At the Colonial Farm Park, we walk back into 1771. It is all bonnets and woolen trousers. The family living there hangs tobacco in the barn to dry. The cast-iron belly of a pot hangs low over a fire that heats a potage of turnips, onions, and potatoes to boiling. The children are at work pulling “mile o’minute” from the fence with large wooden rakes. The skinny black cat is stuck in the tree, but one of the women uses a thick branch to help him down. As soon as he is back on the ground, he races off to terrorize the chickens.
 
Bug and his friend scoot around the corner to get in on the action when the clutch of young people returns from rounding up a loose piglet. A boy tosses darts made of corn cobs through a hoop. The girls spread their skirts and rest in the shade before supper. They show the two children from the future their dolls made of twisted corn husks wrapped in scraps of hand-dyed wool.
 
The place is inches away from one of the most congested metropolitan areas in the country. Or rather, what will become such a place in another 250 years. My friend’s little boy points out a cumulus cloud. A leaf falls into the collar of his shirt and he giggles. I hear the geese jabber at someone passing over the hill.
 
Time passes. Maybe a long time, maybe not.

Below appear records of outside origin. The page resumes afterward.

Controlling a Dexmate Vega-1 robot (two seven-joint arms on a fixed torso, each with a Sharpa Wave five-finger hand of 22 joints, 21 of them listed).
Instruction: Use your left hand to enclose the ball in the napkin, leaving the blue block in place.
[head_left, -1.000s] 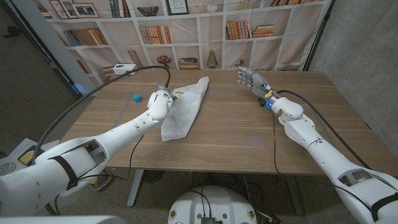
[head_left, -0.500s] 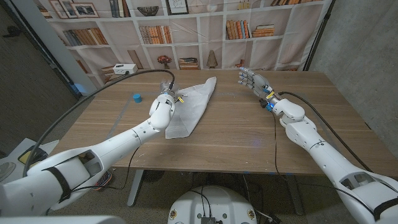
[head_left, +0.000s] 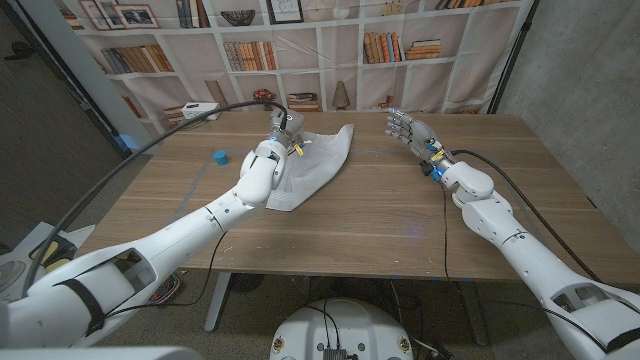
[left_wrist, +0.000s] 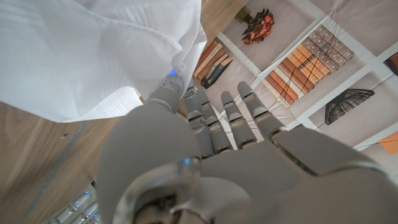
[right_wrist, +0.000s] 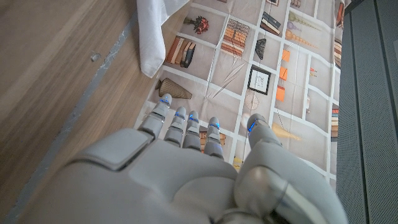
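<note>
Head view: the left hand (head_left: 281, 128) sits at the far left corner of the napkin (head_left: 312, 163), whose long axis runs across the counter (head_left: 380, 220) toward the idle right hand (head_left: 410, 128), its fingers spread; the blue block (head_left: 220, 157) stands apart to the left. No ball is visible.

Left wrist view: the fingers (left_wrist: 214, 124) pinch the napkin's edge.

Right wrist view: the fingers are extended, holding nothing.

A white box (head_left: 200, 110) sits by the wooden table's (head_left: 380, 205) far-left edge.
</note>
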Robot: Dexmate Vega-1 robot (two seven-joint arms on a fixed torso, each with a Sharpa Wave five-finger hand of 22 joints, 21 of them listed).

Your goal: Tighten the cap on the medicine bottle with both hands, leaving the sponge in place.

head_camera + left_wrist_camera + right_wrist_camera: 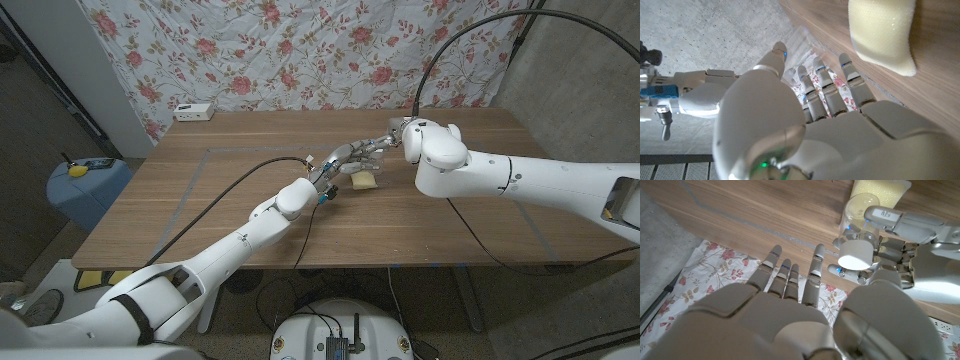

My friend and I talk, sitting on stumps outside the warming face of the log house where garlic dries in the rafters. Bug and his buddy are somewhere out of sight. A chicken squawks its disapproval at the relentless kitten. Eventually, Bug comes around to see me.
 
“Mommy, do you know what we are doing?”
 
“I have no idea.”
 
“We’re building a dollhouse.”
 
We rise and shake of the torpor. Indeed, he and my friend’s daughter have collected fallen sticks and sleeves of bark, gathered stones, overturned logs. They continue to balance these mismatched building block across one another, higher and wider. All around them, the skirts spread, the bonnets loll. No one speaks. Somehow, the house is erected.
 
My friend and I sit some more. Later, we wake, and 20 years has passed. The sun has moved our rough seats into the shade. We shiver a little and pull sweaters back over our sunburned shoulders. When we leave, we find the children have assembled the corn-husk family in its new quarters. The rooster struts past, swishing his black-ringed tail. The kitten watches from a distance. Everyone is ready for winter.